Background Slow wave activity, the signature of deep/slow wave sleep, has consistently been linked to amyloid-beta (Aβ), a biomarker of Alzheimer’s disease. Less is known about how Aβ relates to specific microstructural processes within slow wave sleep, such as the coupling of slow waves (SW) and sleep spindles. Although better SW–spindle coupling has been associated with younger age, increased memory performance, and less brain atrophy, its relationship with Aβ remains poorly understood, particularly due to a lack of research in cognitively impaired older adults. Here, we investigate the association between SW–spindle coupling and Aβ in both cognitively normal and cognitively impaired older individuals. Additionally, we examine how an acoustic stimulation intervention known to boost slow wave sleep affects the link between SW–spindle coupling and Aβ. Methods Forty-seven older adults (age _mean = 70.5 (0.68)), ranging from cognitively impaired to cognitively healthy, completed one adaptation and one baseline night. A subsample (n = 39, age _mean = 70.5 (0.74)) additionally underwent a three-night acoustic stimulation intervention designed to boost slow wave activity. Blood samples post-baseline and post-intervention were analyzed for Aβ 1–42/1-40-ratio. Results Regardless of cognitive functioning, SW–spindle coupling was the best predictor for baseline Aβ, better than slow wave activity, age or cognitive functioning. Specifically, more favorable Aβ-levels were linked to a SW–spindle coupling physiology resembling a younger brain.
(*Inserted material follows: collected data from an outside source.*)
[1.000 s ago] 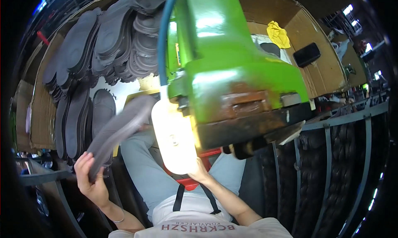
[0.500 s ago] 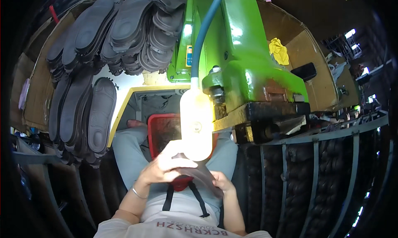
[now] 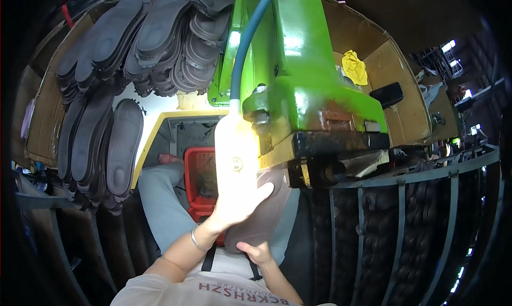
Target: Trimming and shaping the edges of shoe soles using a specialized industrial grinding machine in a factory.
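L hand [image 3: 240, 203] near ctr of frame, thumb out to R; L forearm [image 3: 184, 251] slants up from lower L. R hand [image 3: 258, 252] at lower ctr, thumb pointing L.

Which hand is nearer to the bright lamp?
Left. The left hand is by the lower end of the lamp; the right hand is farther down, holding the grey sole.

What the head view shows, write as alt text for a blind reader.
The right hand grips the near end of a dark shoe sole, with the left hand on it too, partly washed out by a glowing lamp; a green machine stands beyond. Stacks of similar soles lie to the left, and a red basket shows between the person's legs.
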Demonstrator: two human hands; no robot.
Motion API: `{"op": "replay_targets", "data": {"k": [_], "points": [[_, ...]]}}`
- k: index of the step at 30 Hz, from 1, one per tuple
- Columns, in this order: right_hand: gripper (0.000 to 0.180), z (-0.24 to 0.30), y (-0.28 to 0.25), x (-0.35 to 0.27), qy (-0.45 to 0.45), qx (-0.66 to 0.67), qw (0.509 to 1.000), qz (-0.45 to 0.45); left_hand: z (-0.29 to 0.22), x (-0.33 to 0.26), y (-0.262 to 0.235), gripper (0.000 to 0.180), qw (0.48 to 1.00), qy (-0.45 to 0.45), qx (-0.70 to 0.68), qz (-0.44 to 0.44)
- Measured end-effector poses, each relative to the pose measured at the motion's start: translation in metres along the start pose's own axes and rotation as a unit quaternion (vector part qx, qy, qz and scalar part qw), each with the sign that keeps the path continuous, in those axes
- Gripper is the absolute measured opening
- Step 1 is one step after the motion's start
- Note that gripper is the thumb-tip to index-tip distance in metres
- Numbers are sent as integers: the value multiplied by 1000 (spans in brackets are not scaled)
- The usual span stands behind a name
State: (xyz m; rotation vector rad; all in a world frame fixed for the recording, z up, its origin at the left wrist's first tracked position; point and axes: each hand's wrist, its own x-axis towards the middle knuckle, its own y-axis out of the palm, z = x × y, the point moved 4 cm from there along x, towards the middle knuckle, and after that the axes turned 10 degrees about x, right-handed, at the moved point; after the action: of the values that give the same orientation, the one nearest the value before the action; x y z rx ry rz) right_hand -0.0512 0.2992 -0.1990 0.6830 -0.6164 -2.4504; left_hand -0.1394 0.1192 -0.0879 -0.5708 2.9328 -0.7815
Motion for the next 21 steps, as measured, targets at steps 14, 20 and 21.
{"op": "replay_targets", "data": {"k": [14, 20, 21], "points": [[40, 171, -60, 29, -263, 118, 923, -256, 7, -19, -12, 26, 939, 44, -341, 29], [45, 186, -92, 68, -277, 145, 934, -171, -10, -18, -53, 28, 963, 155, -202, -87], [45, 183, -92, 74, -269, 180, 937, -133, -10, -19, -58, 36, 944, 115, -296, -91]]}}
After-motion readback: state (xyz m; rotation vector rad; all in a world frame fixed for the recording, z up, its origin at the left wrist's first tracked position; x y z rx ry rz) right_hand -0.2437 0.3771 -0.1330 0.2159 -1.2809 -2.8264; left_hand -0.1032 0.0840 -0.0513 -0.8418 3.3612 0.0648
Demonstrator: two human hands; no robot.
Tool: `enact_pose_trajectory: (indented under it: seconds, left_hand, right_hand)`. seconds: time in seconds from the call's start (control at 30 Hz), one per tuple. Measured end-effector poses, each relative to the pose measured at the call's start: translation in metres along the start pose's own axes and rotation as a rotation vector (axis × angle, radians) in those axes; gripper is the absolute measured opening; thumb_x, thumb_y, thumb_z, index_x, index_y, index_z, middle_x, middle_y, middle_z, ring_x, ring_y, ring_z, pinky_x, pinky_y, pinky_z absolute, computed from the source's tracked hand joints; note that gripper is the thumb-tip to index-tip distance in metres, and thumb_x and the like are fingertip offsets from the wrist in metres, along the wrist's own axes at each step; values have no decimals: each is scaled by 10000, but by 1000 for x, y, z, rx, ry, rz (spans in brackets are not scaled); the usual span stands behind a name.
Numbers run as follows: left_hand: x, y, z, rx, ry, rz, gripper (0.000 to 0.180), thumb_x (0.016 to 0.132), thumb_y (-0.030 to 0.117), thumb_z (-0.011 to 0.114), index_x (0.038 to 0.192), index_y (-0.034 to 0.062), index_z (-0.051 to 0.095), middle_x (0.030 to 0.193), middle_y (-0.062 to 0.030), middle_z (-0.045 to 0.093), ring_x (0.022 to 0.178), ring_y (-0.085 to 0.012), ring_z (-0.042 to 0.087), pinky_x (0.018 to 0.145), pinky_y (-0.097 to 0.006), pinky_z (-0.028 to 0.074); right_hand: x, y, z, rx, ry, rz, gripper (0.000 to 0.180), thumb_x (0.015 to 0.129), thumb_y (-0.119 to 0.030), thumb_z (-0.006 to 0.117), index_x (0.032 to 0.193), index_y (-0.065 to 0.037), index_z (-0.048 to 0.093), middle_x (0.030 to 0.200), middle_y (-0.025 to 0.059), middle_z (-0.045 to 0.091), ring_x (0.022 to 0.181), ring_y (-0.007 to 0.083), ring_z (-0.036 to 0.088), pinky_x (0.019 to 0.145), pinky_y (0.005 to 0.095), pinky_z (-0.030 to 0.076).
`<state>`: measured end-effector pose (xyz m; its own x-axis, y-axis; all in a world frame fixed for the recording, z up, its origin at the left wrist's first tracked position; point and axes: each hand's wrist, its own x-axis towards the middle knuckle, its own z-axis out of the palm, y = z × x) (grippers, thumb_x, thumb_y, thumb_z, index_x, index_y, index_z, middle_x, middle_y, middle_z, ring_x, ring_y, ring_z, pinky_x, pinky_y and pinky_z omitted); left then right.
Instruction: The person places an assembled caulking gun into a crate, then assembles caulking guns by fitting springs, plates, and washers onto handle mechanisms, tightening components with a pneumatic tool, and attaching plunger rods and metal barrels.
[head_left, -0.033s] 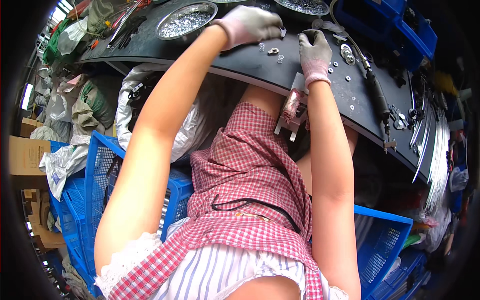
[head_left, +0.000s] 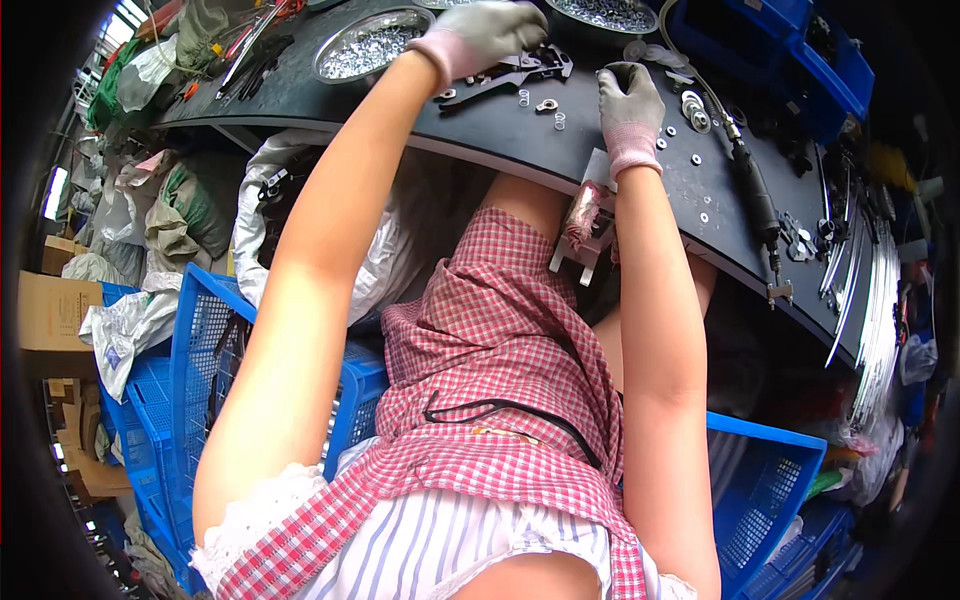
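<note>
My left hand (head_left: 485,40), in a grey work glove with a pink cuff, is over the far side of the dark worktable (head_left: 590,140). Its fingers are curled; what they hold, if anything, is hidden. Beneath it lies a black plier-like tool (head_left: 515,72), partly covered by the glove. Two small coil springs (head_left: 560,121) and a small metal fitting (head_left: 546,105) rest between my hands. My gloved right hand (head_left: 632,105) is closed near the tabletop, its contents out of sight. A metal fixture (head_left: 590,215) with a pinkish wrapped part projects from the table's near edge.
A metal bowl of small shiny parts (head_left: 365,48) sits left of my left hand, another bowl (head_left: 605,14) beyond. To the right lie washers (head_left: 696,158), a black hose-fed power tool (head_left: 755,190) and long metal strips (head_left: 875,310). Blue crates (head_left: 765,480) stand on both sides.
My left hand has moved left and away, toward the table's far side. The black plier-like tool now shows beneath it. A small pale piece at its fingertips no longer shows. My right hand stays put.
</note>
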<state>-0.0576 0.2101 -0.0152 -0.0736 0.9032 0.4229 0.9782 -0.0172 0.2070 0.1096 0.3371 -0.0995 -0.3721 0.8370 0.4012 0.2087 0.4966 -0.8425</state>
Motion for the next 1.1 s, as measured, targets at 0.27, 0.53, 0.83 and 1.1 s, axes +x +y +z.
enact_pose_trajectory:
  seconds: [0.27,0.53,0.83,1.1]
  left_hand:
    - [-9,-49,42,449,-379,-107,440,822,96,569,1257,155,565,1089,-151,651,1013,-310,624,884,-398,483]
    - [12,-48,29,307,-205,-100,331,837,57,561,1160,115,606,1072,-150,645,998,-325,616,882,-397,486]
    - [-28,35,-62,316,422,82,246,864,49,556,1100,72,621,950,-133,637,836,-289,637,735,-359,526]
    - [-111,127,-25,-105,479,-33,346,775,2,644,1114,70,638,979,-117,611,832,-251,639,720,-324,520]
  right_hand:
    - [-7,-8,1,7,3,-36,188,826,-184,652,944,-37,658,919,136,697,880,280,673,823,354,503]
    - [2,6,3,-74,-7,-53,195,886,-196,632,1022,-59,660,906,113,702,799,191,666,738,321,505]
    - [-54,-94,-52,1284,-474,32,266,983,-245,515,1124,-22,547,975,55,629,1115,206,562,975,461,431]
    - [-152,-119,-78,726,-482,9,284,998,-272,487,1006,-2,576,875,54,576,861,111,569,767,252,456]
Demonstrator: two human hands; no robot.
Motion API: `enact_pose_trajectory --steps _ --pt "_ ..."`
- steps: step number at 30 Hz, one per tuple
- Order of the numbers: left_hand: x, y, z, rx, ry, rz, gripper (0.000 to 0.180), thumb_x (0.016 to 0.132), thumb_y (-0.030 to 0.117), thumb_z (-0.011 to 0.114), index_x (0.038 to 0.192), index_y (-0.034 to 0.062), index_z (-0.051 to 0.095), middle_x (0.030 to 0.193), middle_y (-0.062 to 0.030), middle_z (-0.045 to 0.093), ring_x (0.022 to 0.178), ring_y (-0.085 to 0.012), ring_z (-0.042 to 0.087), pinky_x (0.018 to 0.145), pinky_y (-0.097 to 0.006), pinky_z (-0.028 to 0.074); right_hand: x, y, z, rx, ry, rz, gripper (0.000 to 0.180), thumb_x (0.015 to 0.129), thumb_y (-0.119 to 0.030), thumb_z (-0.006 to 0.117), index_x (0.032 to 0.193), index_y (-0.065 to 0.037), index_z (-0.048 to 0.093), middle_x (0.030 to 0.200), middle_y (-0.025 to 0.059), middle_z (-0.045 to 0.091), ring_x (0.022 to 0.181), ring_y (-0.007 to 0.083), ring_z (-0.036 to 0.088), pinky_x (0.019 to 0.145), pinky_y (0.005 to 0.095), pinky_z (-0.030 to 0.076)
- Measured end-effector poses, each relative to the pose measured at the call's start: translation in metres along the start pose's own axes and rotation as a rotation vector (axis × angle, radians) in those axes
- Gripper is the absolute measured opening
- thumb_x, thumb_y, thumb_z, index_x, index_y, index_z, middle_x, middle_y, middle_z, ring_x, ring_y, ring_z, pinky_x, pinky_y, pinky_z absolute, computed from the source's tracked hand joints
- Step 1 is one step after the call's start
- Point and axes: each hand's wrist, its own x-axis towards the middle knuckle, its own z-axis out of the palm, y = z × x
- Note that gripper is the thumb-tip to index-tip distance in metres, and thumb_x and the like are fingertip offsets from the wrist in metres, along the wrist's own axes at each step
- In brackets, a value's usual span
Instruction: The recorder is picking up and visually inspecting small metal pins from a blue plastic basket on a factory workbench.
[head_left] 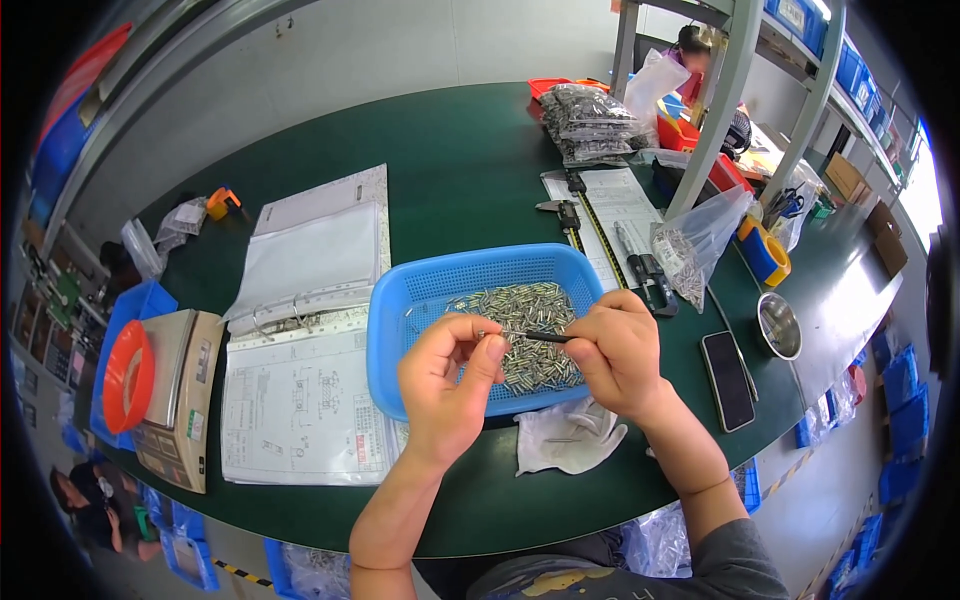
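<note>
My left hand [445, 385] is closed in a pinch above a blue perforated plastic basket [388, 335]. Between its thumb and forefinger is a small silvery metal part [507, 335], partly hidden by the fingertips. My right hand [622, 352] grips a thin black rod-shaped tool [548, 338], whose tip points left and meets or nearly meets the metal part; I cannot tell whether it goes inside. Below both hands, the basket holds a heap of small cylindrical metal parts [540, 378]. A white glove [570, 437] lies against the basket's near side, with a thin metal pin on it.
To the left are an open binder of drawings [300, 410] and a scale [180, 400] with an orange dish [129, 377]. Calipers [569, 222], a phone [727, 380], a metal bowl [778, 326] and bagged parts [590, 122] lie right. Another person [690, 55] sits beyond the shelf.
</note>
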Motion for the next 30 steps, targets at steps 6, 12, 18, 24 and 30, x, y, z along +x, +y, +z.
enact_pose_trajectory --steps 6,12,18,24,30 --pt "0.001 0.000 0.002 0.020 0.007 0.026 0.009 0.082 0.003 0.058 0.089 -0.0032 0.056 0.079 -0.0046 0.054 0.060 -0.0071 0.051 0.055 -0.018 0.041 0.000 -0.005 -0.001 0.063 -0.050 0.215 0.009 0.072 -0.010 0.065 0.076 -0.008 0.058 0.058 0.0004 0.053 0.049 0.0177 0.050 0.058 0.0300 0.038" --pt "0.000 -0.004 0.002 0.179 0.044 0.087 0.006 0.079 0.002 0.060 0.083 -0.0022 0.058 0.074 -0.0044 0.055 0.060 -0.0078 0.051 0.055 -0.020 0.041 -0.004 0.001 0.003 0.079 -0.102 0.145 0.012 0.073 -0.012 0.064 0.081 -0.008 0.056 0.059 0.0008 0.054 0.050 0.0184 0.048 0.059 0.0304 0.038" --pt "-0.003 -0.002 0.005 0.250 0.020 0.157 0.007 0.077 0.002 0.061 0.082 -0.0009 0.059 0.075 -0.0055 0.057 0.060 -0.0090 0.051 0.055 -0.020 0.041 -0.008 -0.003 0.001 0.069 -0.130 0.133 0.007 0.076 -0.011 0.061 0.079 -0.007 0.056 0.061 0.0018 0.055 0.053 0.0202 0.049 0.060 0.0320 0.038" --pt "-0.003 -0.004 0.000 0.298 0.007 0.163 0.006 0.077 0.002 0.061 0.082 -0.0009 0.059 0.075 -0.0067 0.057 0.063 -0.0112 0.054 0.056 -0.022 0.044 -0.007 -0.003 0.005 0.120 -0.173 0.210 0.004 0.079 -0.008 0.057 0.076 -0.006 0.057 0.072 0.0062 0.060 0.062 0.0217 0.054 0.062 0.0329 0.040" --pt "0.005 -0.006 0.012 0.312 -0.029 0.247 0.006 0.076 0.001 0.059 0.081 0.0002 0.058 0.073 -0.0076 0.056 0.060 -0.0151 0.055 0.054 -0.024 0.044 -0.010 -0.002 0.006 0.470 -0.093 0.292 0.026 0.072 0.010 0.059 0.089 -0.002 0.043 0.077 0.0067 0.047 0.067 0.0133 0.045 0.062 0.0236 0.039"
While intervention-induced increases in slow wave activity were linked to a beneficial Aβ-response across all cognitive levels, intervention-induced increases in SW–spindle coupling benefited Aβ-response exclusively in cognitively impaired individuals. Conclusions Our results suggest a link between SW–spindle coupling and Aβ going beyond slow wave activity. This hints towards a potential specific function of SW–spindle coupling related to the early pathophysiology of Alzheimer’s disease.